[11]

3.6K 669 92
                                    

Tidak ada informasi apapun yang Jungkook dapat bahkan setelah Jimin keluar dari rumah sakit.

Sebenarnya ini karena Jungkook yang tidak bertanya. Ia hanya melihat bagaimana Jimin menangis kemarin. Gemetar hingga tertidur, lalu menangis lagi ketika bangun. Hyung-nya itu bahkan tidak mau makan. Ketika Jungkook menanyakan apa yang terjadi pada dokter, mereka bilang Jimin terkena gejala trauma.

"Karena itu sebuah trauma, ada baiknya kau mengalihkan perhatian Jimin. Supaya dia bisa berpikir jernih dan melakukan aktivitasnya seperti semula."

Wejangan dokter kala itu membuat Jungkook semakin bingung. Ia tidak memiliki petunjuk apapun selain Yoongi dan Jimin. Jika tidak bisa bertanya pada Jimin, Jungkook berencana mendatangi Yoongi besok.

__

Jungkook mengintip pintu kamar sang kakak untuk kesekian kalinya. Memastikan kalau Jimin benar-benar terlelap, karena besok mereka sudah harus pergi ke kampus lagi. Yoongi berkata ia hanya bisa mengakali cuti Jimin selama tiga hari kerja—hari ini yang terakhir.

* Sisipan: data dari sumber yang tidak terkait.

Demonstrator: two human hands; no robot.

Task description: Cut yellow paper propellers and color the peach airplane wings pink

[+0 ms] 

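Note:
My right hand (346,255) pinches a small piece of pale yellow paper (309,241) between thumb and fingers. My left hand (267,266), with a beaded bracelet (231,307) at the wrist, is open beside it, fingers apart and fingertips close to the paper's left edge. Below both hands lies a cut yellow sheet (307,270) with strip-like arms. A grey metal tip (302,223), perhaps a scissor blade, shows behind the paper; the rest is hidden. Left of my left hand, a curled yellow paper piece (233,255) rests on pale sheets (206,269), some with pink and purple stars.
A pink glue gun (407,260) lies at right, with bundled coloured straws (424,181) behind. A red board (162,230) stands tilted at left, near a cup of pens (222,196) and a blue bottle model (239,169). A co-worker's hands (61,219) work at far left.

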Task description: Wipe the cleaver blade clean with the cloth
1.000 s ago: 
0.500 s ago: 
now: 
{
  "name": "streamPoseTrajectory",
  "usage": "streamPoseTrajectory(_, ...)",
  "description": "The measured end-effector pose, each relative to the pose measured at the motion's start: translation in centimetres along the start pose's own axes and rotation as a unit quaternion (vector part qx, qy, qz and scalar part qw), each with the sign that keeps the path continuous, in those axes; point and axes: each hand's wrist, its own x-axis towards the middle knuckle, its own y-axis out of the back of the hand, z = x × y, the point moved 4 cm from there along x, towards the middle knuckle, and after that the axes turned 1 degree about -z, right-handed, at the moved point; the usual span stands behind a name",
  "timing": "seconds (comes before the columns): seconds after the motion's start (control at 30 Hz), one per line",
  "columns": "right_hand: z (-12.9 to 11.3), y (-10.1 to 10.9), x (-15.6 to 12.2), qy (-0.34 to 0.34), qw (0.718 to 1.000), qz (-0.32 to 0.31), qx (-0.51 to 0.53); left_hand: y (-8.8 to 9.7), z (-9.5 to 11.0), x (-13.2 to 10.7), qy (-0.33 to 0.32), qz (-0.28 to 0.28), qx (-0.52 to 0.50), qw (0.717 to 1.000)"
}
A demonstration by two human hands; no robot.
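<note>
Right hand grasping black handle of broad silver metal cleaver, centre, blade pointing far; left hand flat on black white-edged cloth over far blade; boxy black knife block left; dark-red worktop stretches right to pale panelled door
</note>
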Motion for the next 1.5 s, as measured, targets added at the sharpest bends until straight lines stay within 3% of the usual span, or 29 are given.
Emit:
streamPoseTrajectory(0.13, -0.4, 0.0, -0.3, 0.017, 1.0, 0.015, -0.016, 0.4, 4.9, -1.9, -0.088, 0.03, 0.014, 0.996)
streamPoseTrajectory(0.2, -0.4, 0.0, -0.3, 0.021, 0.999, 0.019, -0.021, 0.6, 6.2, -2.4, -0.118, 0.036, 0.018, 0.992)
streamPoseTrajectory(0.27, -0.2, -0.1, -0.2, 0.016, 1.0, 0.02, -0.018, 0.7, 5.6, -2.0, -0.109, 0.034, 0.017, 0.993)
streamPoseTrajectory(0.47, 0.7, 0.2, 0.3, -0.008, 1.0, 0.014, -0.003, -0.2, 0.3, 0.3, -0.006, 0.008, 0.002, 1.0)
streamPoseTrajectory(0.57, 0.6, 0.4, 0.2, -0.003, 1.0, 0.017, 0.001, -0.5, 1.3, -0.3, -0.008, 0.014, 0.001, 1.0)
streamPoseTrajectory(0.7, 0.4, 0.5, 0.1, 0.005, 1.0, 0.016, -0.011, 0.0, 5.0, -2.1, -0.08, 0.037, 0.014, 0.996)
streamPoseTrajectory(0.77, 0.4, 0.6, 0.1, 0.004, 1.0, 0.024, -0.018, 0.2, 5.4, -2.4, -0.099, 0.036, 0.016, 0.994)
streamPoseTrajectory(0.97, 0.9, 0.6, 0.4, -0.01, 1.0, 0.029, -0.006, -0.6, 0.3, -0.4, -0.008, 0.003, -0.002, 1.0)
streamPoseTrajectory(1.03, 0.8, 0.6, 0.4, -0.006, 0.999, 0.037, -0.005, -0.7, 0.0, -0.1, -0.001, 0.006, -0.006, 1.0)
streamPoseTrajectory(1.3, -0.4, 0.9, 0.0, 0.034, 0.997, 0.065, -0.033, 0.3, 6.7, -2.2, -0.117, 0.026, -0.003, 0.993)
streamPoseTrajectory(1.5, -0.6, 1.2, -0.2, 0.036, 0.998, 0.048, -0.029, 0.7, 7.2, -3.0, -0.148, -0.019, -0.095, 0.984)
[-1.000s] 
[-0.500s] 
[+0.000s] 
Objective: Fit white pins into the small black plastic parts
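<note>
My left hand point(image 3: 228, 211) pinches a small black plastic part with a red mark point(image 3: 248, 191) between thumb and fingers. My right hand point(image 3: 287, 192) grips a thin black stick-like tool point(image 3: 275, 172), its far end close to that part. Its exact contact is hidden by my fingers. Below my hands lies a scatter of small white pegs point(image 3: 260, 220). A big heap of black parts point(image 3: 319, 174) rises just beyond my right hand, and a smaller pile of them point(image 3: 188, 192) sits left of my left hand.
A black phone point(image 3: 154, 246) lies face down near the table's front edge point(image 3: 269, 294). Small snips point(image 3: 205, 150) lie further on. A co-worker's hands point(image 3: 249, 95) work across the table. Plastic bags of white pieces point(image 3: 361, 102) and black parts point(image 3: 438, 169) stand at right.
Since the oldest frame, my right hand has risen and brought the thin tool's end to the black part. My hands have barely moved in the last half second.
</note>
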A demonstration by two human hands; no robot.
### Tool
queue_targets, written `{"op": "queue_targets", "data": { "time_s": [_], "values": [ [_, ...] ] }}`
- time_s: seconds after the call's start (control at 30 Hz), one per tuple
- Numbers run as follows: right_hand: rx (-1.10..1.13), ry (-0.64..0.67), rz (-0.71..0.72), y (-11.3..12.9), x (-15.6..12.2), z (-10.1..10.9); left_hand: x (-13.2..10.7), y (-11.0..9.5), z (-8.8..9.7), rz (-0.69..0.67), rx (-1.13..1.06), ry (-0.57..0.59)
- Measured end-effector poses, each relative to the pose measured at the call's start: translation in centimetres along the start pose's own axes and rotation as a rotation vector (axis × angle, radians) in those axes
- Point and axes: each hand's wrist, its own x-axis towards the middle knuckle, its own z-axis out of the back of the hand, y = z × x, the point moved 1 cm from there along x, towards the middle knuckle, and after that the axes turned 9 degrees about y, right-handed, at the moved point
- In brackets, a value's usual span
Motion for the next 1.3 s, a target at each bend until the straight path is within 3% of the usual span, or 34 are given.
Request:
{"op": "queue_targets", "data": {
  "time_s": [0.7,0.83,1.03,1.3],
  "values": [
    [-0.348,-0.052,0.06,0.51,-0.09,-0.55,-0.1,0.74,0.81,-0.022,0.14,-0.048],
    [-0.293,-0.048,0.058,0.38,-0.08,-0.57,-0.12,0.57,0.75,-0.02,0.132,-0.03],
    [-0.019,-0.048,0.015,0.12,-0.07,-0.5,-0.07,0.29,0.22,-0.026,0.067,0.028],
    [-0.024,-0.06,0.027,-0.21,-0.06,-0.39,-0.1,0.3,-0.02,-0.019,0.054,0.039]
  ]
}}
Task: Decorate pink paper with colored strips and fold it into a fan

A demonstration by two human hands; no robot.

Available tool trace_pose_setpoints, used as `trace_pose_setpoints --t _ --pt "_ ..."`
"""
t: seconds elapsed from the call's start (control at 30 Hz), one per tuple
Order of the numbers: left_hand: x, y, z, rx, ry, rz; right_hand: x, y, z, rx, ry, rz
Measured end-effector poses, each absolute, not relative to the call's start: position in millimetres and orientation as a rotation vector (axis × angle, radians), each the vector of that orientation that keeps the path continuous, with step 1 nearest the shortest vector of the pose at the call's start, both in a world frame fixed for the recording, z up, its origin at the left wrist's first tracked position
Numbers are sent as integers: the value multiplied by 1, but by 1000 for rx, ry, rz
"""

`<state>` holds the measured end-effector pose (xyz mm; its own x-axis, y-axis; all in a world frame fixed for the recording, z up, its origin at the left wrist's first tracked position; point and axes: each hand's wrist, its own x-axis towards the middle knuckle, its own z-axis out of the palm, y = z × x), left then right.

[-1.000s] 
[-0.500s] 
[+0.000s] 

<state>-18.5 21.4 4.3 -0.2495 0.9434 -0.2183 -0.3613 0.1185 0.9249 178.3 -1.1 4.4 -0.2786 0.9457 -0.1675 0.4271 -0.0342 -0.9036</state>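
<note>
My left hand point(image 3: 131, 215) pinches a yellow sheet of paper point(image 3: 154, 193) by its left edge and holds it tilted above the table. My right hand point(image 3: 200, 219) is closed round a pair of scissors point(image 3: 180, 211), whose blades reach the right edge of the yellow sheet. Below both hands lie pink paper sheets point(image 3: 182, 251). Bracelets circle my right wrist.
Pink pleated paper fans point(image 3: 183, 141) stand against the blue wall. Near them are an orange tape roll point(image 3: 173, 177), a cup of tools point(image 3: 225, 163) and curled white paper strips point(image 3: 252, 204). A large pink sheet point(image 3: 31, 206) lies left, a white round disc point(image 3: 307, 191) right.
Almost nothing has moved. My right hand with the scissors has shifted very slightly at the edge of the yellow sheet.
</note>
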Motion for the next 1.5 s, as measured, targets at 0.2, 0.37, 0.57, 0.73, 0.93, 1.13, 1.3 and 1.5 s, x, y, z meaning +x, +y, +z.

Jungkook menghempaskan tubuhnya ke sofa, kecapaian. Udara sejuk AC di ruang tamu harusnya bisa membuat rileks. Tapi Jungkook malah bercucuran peluh, memikirkan hubungannya dengan Yoongi yang mendadak baik disaat begini terasa amat konyol. Jungkook tidak berniat mengajak Yoongi sebagai mitra untuk melindungi kakaknya. Meskipun ia tidak keberatan melakukan apa saja untuk Jimin.

Karena rasa cinta pria itu tidak main-main, kadang Jungkook merasa terancam. Ia cukup peka hanya dengan melihat cara Yoongi memperlakukan Jimin.

"Aku tidak tahu harus bersyukur atau tidak karena kau punya orang lain yang selalu ada untukmu selain aku, hyung. Aku tidak suka Yoongi. Tapi aku sangat menghargai usahanya."

Entah kepada siapa dia berbicara. Jungkook menutup netra perlahan. Membayangkan kebahagiaan untuk dirinya dan Jimin, seandainya mereka terlahir dengan darah berbeda, mungkin segalanya akan terasa mudah. Mungkin mereka tidak perlu bersembunyi.

Jimin dekat, tapi terasa jauh secara bersamaan.

Jungkook pikir dadanya terasa sakit sekarang. Memikirkan kenyataan yang mereka lalui hingga sekarang, tiba-tiba terlintas dalam benaknya pertanyaan;

Apa Jimin seperti ini karena ulahnya?

Apa Jimin bisa bahagia jika Jungkook mengalah?

Apa mereka harusnya berhenti saja?

"Mana bisa aku meninggalkannya."

Aliran air mata tiba-tiba terbentuk menuruni kedua sisi wajahnya.

Jungkook mengusap aliran itu, membiarkan telapaknya berada disana sementara ia menangis tanpa suara. Diam-diam Jungkook merasa lelah. Bukan lelah karena rasa cintanya pada Jimin, tapi lelah melihat kakaknya tidak bisa bahagia karena perasaan terlarang ini.
.
.
.

Mereka berjalan berdampingan ke ruangan Jimin. Yang tidak Jungkook mengerti, ada banyak orang berbisik ketika melihat mereka lewat. Benar-benar menyebalkan. Jungkook menahan amarah, berencana mencari akar permasalahan sehabis memastikan Jimin sampai dengan selamat di ruang kerja.

Namun langkah mereka malah terhenti dengan kehadiran Jisoo dan teman-temannya. Gadis-gadis itu menghalangi langkah Jimin dan Jungkook. Bertingkah seolah Jimin bukan dosen berpengaruh. Seolah mereka tidak memiliki rasa takut.

Netra Jisoo berpendar semangat ketika salah seorang temannya bergumam, memancing Jisoo untuk melakukan tujuan mereka berada di sini. Gadis itu membuka tas jinjingnya. Mengeluarkan beberapa lembar foto, menggoyangkan bagian belakangnya di hadapan Jimin dan Jungkook.